DESCRIPTION OF THE TASK: Reproduce the records exactly.

START DATA FOR ANALYSIS

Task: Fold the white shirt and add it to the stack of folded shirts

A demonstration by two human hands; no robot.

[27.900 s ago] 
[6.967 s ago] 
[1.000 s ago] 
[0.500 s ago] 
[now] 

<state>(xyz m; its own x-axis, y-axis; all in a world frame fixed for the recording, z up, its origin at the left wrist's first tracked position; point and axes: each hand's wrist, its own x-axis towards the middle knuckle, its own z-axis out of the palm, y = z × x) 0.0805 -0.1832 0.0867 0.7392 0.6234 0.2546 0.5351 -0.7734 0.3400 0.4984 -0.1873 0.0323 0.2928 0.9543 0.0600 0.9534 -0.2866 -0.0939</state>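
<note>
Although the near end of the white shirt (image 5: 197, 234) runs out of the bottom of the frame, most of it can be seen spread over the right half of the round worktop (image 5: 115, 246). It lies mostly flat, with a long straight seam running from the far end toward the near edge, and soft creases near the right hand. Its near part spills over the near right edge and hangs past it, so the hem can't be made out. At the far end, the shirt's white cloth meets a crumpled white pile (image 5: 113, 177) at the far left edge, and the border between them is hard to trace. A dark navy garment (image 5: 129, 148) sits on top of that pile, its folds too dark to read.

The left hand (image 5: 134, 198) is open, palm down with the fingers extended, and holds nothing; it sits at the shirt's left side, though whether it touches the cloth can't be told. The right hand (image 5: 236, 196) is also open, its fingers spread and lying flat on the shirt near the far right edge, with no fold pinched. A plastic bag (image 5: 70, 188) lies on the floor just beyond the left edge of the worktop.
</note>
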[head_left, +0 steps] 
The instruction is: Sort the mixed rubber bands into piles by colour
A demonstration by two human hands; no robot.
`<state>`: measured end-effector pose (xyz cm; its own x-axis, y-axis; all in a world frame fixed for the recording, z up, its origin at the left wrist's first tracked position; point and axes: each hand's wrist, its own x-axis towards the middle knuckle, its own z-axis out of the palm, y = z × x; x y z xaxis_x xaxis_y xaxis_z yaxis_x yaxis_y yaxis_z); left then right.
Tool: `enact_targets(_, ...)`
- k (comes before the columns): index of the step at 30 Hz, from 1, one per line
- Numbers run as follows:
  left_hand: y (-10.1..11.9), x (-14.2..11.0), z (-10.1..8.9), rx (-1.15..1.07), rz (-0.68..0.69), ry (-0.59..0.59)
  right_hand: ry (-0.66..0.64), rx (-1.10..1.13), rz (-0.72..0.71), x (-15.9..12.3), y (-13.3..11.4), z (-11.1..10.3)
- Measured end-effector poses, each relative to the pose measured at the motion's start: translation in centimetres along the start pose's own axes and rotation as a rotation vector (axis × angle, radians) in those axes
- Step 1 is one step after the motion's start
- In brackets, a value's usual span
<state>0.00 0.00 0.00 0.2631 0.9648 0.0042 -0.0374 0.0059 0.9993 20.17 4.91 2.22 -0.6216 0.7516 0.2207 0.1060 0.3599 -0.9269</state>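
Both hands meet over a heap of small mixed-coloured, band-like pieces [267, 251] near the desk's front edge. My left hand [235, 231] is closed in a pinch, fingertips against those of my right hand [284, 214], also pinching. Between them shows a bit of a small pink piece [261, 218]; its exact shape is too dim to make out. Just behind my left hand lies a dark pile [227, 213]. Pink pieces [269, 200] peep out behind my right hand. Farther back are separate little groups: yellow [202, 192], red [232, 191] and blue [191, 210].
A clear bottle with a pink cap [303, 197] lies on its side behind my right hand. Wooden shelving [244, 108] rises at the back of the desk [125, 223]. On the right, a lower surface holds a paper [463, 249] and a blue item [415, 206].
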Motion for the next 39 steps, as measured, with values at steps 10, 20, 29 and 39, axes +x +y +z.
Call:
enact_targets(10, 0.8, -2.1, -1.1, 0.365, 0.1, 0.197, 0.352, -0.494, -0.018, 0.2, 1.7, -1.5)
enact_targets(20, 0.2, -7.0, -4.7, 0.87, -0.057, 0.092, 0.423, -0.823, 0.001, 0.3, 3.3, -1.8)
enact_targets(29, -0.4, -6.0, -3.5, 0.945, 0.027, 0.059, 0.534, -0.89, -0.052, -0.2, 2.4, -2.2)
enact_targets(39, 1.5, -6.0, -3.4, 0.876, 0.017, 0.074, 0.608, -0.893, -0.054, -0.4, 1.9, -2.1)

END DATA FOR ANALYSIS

SOLUTION:
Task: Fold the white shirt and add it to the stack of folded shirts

A demonstration by two human hands; no robot.

[27.900 s ago] 
[6.967 s ago] 
[1.000 s ago] 
[0.500 s ago] 
[now] 

<state>(xyz m; its own x-axis, y-axis; all in a world frame fixed for the recording, z up, its origin at the left wrist's first tracked position; point and axes: each hand's wrist, its own x-axis towards the middle knuckle, its own z-axis out of the palm, y = z × x) 0.0805 -0.1832 0.0867 0.7392 0.6234 0.2546 0.5351 -0.7734 0.3400 0.4984 -0.1873 0.0323 0.2928 0.9543 0.0600 0.9534 -0.2866 -0.0939</state>
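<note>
Although the near end of the white shirt (image 5: 197, 234) runs out of the bottom of the frame, most of it can be seen spread over the right half of the round worktop (image 5: 115, 246). It lies mostly flat, with a long straight seam running from the far end toward the near edge, and soft creases near the right hand. Its near part spills over the near right edge and hangs past it, so the hem can't be made out. At the far end, the shirt's white cloth meets a crumpled white pile (image 5: 113, 177) at the far left edge, and the border between them is hard to trace. A dark navy garment (image 5: 129, 148) sits on top of that pile, its folds too dark to read.

The left hand (image 5: 134, 198) is open, palm down with the fingers extended, and holds nothing; it sits at the shirt's left side, though whether it touches the cloth can't be told. The right hand (image 5: 236, 196) is also open, its fingers spread and lying flat on the shirt near the far right edge, with no fold pinched. A plastic bag (image 5: 70, 188) lies on the floor just beyond the left edge of the worktop.
</note>
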[head_left, +0 steps] 
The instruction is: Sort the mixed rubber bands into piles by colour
A demonstration by two human hands; no robot.
`<state>`: measured end-effector pose (xyz cm; its own x-axis, y-axis; all in a world frame fixed for the recording, z up, its origin at the left wrist's first tracked position; point and axes: each hand's wrist, its own x-axis towards the middle knuckle, its own z-axis out of the palm, y = z × x; x y z xaxis_x xaxis_y xaxis_z yaxis_x yaxis_y yaxis_z); left then right.
Tool: `enact_targets(_, ...)`
- k (comes before the columns): index of the step at 30 Hz, from 1, one per line
- Numbers run as follows:
  left_hand: y (-10.1..11.9), x (-14.2..11.0), z (-10.1..8.9), rx (-1.15..1.07), rz (-0.68..0.69), ry (-0.59..0.59)
  right_hand: ry (-0.66..0.64), rx (-1.10..1.13), rz (-0.72..0.71), x (-15.9..12.3), y (-13.3..11.4), z (-11.1..10.3)
- Measured end-effector poses, each relative to the pose measured at the motion's start: translation in centimetres along the start pose's own axes and rotation as a rotation vector (axis × angle, radians) in those axes
- Step 1 is one step after the motion's start
- In brackets, a value's usual span
<state>0.00 0.00 0.00 0.2631 0.9648 0.0042 -0.0374 0.0059 0.9993 20.17 4.91 2.22 -0.6216 0.7516 0.2207 0.1060 0.3599 -0.9269</state>
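Both hands meet over a heap of small mixed-coloured, band-like pieces [267, 251] near the desk's front edge. My left hand [235, 231] is closed in a pinch, fingertips against those of my right hand [284, 214], also pinching. Between them shows a bit of a small pink piece [261, 218]; its exact shape is too dim to make out. Just behind my left hand lies a dark pile [227, 213]. Pink pieces [269, 200] peep out behind my right hand. Farther back are separate little groups: yellow [202, 192], red [232, 191] and blue [191, 210].
A clear bottle with a pink cap [303, 197] lies on its side behind my right hand. Wooden shelving [244, 108] rises at the back of the desk [125, 223]. On the right, a lower surface holds a paper [463, 249] and a blue item [415, 206].
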Motion for the next 39 steps, as measured, with values at steps 10, 20, 29 and 39, axes +x +y +z.
Call:
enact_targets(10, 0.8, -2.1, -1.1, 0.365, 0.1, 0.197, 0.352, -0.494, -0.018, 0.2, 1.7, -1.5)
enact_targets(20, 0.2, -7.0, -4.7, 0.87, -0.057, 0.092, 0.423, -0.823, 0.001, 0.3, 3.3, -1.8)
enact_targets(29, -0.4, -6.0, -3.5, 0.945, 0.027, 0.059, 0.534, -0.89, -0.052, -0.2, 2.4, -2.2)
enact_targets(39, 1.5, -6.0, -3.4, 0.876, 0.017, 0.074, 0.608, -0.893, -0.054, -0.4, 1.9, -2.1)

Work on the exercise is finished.